[Stored data entries]
********

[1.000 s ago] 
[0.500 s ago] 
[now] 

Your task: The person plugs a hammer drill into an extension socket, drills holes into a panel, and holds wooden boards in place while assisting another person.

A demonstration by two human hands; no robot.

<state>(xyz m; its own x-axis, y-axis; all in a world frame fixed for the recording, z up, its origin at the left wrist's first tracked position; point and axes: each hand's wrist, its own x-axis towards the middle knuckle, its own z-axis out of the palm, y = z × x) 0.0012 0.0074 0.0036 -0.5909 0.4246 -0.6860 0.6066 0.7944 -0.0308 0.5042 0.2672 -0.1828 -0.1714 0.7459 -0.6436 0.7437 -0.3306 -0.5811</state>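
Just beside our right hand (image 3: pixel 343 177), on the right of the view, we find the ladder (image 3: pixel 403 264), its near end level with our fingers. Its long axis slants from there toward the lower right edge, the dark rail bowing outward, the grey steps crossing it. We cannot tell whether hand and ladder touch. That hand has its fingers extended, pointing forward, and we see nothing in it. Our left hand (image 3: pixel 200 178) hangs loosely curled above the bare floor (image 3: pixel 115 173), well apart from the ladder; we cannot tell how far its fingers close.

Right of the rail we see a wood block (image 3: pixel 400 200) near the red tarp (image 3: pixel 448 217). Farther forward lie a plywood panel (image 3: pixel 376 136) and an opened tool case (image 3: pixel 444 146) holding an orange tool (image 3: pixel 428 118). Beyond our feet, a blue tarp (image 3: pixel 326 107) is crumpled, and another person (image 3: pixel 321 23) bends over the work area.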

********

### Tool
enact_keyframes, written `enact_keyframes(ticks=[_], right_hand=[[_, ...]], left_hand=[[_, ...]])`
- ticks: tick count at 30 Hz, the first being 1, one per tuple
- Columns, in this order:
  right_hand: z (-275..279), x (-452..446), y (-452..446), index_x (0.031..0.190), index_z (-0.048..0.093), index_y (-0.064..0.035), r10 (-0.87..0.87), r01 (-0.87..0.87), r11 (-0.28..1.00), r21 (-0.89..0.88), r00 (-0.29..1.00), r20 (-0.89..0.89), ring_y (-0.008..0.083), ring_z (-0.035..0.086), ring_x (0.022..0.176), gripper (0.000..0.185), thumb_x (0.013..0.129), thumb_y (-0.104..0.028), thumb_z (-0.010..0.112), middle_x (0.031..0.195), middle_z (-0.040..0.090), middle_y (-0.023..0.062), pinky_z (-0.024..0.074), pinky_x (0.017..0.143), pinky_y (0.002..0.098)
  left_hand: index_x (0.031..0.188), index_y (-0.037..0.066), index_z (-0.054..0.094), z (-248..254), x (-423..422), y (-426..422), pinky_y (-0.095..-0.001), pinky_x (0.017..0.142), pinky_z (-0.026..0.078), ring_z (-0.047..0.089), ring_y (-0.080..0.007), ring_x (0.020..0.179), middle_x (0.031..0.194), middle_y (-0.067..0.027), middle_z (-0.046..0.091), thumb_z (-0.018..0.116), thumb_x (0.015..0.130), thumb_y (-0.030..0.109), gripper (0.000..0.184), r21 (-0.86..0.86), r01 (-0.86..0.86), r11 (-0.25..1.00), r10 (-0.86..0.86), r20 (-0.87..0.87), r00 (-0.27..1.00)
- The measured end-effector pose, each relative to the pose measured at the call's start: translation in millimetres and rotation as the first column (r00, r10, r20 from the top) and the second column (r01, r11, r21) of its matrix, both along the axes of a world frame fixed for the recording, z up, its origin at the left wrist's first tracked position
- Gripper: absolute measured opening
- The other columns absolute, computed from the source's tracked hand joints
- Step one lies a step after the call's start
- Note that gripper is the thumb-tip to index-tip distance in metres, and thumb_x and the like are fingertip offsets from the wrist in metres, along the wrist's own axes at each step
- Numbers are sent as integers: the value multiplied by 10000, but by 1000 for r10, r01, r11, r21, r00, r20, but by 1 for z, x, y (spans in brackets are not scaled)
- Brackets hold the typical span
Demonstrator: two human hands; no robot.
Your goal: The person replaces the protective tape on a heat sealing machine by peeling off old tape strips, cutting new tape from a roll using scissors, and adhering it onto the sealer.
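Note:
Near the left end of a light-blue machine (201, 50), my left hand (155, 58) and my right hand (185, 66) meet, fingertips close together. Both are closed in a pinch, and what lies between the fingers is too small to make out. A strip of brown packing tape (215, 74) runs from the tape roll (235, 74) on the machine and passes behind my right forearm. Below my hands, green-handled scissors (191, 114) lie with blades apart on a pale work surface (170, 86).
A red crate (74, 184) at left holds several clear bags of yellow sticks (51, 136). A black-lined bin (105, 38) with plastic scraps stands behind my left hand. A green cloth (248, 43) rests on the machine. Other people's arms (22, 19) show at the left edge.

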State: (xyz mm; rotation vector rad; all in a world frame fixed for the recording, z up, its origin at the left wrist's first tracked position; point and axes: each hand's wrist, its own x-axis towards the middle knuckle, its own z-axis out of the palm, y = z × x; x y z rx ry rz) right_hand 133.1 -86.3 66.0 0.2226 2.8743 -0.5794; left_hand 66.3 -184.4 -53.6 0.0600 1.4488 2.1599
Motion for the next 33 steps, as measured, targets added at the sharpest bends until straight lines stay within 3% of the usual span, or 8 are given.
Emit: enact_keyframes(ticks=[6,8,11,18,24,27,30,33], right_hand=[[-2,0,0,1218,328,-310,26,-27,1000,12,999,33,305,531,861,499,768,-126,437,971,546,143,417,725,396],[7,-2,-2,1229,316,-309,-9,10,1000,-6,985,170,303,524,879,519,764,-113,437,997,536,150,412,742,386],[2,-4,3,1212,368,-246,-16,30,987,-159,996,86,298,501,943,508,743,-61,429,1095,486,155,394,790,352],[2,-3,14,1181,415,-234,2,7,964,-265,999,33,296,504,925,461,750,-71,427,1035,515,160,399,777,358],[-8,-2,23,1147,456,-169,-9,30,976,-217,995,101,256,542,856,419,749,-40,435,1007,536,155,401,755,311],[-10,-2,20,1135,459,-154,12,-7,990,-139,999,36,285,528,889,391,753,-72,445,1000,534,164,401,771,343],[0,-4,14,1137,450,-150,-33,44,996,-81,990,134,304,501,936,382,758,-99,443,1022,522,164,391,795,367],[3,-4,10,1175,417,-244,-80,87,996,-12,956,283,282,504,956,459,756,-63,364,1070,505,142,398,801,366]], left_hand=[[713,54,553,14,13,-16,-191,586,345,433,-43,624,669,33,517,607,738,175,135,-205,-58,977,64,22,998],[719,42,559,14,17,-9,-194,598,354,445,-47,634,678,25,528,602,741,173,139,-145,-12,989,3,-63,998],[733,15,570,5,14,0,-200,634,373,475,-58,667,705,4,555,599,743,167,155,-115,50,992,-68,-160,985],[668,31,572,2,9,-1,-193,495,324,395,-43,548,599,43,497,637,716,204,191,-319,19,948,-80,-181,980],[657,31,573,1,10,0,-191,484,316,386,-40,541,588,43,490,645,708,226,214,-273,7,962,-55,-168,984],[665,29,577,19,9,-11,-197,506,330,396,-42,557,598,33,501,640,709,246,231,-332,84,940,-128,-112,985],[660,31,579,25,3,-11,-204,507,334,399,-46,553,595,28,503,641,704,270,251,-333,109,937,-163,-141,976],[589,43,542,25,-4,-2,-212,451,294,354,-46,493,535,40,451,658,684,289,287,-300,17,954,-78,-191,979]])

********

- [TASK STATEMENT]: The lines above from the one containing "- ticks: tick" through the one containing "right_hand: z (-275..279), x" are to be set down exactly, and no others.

- [ANSWER BOX]:
- ticks: tick count at 30 Hz, the first being 1, one per tuple
- Columns, in this order:
  right_hand: z (-275..279), x (-452..446), y (-452..446), index_x (0.031..0.190), index_z (-0.048..0.093), index_y (-0.064..0.035), r10 (-0.87..0.87), r01 (-0.87..0.87), r11 (-0.28..1.00), r21 (-0.89..0.88), r00 (-0.29..1.00), r20 (-0.89..0.89), ring_y (-0.008..0.083), ring_z (-0.035..0.086), ring_x (0.022..0.176), gripper (0.000..0.185), thumb_x (0.013..0.129), thumb_y (-0.104..0.028), thumb_z (-0.010..0.112), middle_x (0.031..0.195), middle_z (-0.040..0.090), middle_y (-0.023..0.062), pinky_z (-0.024..0.074), pinky_x (0.017..0.143), pinky_y (0.002..0.098)

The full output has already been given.